2. How Does It Work?

Classic risk modeling multiplies the likelihood (odds) of an event by its impact (cost) to understand the economics of reducing risk. An institution can then propose various controls to reduce risk and weigh the cost of those controls versus the value of the reduced risk. For a given product, multiple types of risk might apply, and each of those risks can be assigned a score. The overall risk for the product or services can then be expressed as the highest score of all the applicable risks. For example, if the risk of service outage is low, and the risk of data breach is medium, then the overall risk is medium. Assessing these risks, however, can be complex.
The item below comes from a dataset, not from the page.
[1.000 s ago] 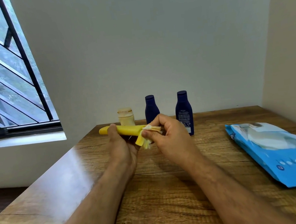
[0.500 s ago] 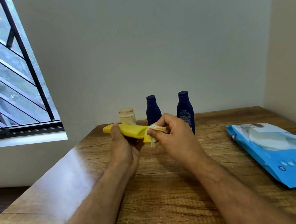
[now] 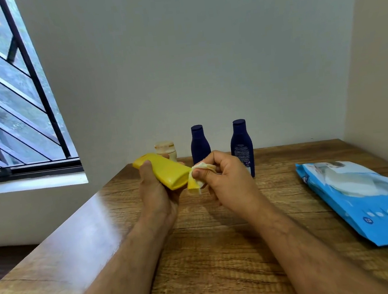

In the case of a learning management system, the impact of an outage during winter break is very different from the impact on the first day of final exams.

Part of the complexity of TPRM is maintaining an accurate inventory of the third parties and knowing every instance on a campus that uses each tool or service, as well as knowing whom to contact about a particular third party and who is responsible for the third-party tool if it’s used by multiple units on campus. Another aspect of TPRM is monitoring vendor health and the risk that a vendor might go out of business, end support a product, or significantly increase pricing, forcing an unexpected change. All of this work often requires more effort than many campuses are able or willing to devote, resulting in point-in-time evaluations that are less reliable than a comprehensive program. The procurement process might address risk through standard terms and conditions that apply across all vendors, not just technology vendors. One way vendors can offer assurance is by undergoing a SOC 2 Type II audit, in which a third party audits the effectiveness of the vendor’s security practices.